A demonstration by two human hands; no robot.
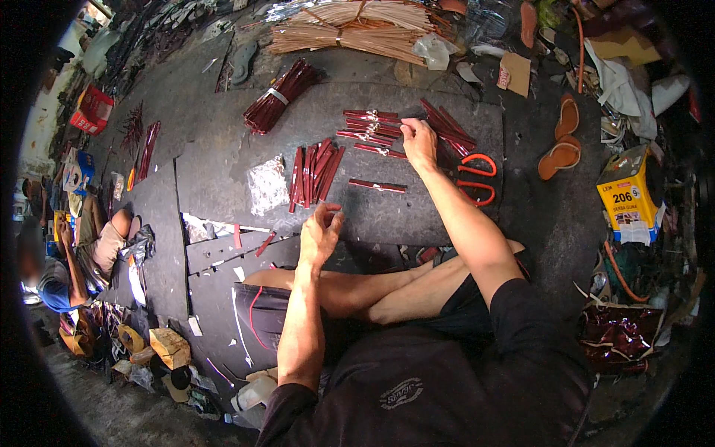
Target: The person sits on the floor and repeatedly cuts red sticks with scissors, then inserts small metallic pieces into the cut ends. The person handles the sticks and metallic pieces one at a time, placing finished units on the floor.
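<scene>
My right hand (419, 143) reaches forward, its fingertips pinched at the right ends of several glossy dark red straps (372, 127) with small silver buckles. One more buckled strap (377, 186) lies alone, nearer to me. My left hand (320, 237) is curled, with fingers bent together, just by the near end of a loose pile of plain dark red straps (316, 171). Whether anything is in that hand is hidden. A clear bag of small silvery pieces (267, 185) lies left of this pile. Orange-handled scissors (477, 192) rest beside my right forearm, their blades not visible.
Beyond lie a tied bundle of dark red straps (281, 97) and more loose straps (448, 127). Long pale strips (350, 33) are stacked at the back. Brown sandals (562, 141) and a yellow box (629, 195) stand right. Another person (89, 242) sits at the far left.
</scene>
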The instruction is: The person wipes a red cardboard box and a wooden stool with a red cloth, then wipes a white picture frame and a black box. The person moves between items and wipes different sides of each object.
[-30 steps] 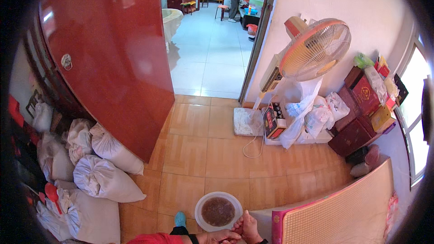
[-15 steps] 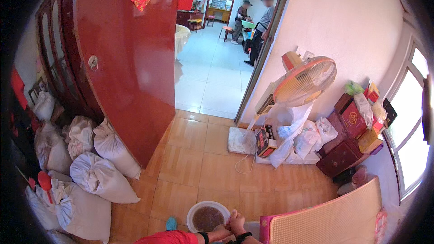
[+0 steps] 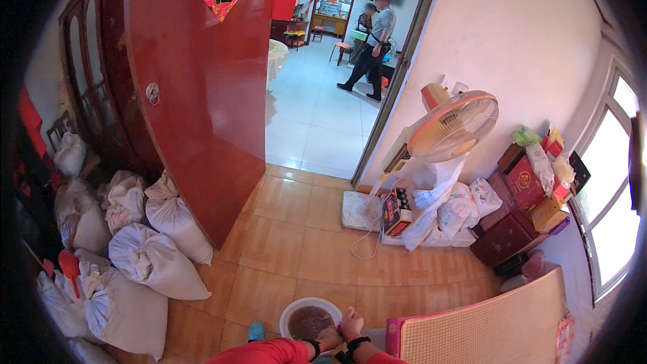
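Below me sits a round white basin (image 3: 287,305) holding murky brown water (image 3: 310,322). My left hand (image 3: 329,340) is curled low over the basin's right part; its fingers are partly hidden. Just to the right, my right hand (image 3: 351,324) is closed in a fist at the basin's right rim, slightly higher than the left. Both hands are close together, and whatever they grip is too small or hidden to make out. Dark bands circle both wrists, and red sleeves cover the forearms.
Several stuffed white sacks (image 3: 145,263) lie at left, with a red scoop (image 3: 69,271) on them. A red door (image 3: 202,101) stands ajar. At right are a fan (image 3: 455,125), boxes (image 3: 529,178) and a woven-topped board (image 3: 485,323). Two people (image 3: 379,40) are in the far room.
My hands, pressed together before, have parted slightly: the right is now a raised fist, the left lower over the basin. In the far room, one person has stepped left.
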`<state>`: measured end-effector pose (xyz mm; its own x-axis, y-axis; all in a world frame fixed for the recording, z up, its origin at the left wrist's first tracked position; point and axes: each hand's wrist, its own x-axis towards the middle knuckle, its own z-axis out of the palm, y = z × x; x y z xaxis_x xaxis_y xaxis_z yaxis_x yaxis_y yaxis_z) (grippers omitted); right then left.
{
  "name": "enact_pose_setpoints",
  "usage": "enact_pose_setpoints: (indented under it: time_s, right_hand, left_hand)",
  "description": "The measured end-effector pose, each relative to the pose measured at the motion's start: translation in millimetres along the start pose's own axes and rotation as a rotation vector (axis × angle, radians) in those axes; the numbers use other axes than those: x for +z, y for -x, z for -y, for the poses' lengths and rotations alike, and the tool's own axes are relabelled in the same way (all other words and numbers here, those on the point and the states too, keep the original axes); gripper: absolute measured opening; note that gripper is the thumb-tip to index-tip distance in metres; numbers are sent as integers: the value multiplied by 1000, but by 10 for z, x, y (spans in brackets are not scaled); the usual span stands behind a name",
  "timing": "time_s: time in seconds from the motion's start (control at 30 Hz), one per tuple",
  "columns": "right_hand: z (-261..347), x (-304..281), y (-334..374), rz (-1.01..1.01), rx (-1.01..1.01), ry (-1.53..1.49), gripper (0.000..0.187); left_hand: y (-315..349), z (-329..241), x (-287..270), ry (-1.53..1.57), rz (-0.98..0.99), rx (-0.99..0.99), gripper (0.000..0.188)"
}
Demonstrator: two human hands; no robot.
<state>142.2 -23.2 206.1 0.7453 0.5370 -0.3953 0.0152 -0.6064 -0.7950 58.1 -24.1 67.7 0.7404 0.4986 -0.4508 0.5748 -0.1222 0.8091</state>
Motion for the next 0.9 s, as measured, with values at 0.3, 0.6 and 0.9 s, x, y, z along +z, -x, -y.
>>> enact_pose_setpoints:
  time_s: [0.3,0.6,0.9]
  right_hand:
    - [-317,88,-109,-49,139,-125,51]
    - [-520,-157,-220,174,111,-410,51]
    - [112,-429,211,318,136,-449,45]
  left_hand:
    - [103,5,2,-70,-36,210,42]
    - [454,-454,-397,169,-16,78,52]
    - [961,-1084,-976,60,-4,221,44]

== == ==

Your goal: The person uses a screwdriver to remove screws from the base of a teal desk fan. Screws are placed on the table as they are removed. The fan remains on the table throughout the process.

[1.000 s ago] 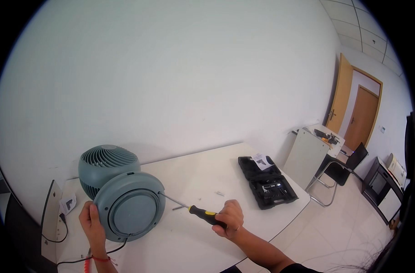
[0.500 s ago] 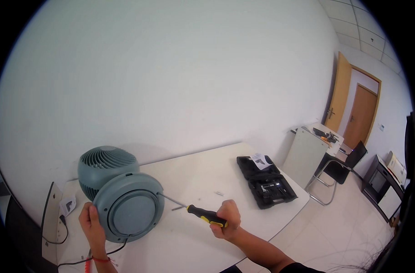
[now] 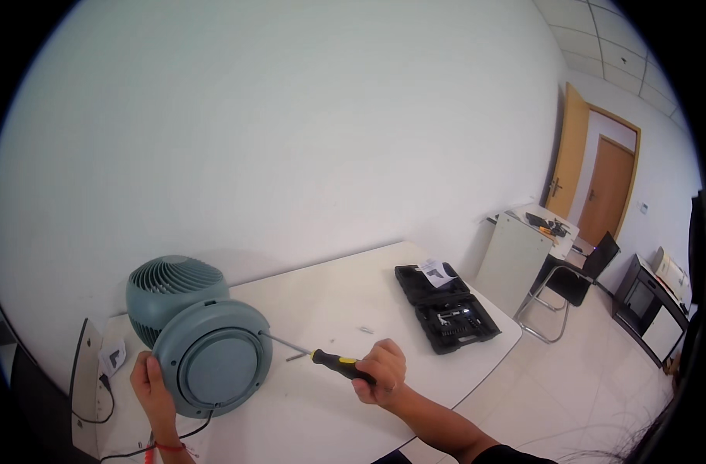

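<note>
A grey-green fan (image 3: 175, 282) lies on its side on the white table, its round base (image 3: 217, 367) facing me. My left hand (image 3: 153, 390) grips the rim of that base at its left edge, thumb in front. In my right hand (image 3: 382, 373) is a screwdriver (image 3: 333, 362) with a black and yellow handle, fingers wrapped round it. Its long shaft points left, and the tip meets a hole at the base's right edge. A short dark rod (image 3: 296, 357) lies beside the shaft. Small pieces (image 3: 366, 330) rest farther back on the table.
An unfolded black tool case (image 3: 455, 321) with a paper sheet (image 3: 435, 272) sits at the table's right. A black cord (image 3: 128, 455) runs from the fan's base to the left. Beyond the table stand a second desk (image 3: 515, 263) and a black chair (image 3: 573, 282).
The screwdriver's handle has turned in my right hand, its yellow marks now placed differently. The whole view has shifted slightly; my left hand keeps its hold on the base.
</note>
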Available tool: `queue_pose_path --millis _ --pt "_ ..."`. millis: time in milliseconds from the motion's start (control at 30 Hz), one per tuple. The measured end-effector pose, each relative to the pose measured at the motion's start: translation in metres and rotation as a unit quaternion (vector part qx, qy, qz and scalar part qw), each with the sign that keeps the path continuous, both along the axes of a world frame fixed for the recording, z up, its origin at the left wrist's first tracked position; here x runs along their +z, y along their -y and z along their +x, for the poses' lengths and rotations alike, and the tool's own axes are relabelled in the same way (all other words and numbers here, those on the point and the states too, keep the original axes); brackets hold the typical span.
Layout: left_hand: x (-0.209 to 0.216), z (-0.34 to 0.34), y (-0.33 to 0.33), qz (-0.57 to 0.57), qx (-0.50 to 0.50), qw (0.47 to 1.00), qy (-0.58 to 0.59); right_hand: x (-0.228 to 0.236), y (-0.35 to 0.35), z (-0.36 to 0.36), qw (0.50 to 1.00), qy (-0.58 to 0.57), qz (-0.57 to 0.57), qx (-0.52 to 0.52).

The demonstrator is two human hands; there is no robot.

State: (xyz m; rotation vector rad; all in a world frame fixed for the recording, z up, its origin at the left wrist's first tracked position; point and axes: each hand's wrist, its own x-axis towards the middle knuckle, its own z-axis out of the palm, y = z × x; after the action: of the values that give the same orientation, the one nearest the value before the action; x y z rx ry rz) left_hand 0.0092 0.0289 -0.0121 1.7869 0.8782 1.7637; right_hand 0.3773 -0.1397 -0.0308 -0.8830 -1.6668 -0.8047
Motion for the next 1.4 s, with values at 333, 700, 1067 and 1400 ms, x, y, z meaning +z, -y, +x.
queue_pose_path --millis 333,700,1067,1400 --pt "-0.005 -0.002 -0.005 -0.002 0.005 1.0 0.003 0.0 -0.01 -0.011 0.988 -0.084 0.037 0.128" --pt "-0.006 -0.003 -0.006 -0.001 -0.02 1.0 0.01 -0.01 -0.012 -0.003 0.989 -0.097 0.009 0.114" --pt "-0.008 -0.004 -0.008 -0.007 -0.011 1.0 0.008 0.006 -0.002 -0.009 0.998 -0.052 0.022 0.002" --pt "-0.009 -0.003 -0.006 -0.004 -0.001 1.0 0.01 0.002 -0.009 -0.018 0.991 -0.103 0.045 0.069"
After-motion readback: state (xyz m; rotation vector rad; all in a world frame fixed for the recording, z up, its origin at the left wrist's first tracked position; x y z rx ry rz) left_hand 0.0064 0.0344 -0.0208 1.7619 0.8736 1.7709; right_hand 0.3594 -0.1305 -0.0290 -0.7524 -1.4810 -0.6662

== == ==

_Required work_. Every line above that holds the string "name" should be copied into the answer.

_Task answer_.
  "name": "enact_pose_setpoints",
  "description": "The measured end-effector pose, each relative to the pose measured at the motion's start: translation in millimetres along the start pose's own axes and rotation as a rotation vector (axis × angle, radians) in those axes; the numbers use other axes than those: x for +z, y for -x, z for -y, for the poses' lengths and rotations alike, and the tool's own axes are relabelled in the same way (all other words and numbers here, those on the point and the states too, keep the original axes); gripper: absolute measured opening; note that gripper is the thumb-tip to index-tip distance in metres; numbers are sent as integers: the value multiplied by 1000, but by 10 for z, x, y (spans in brackets are not scaled); the usual span stands behind a name",

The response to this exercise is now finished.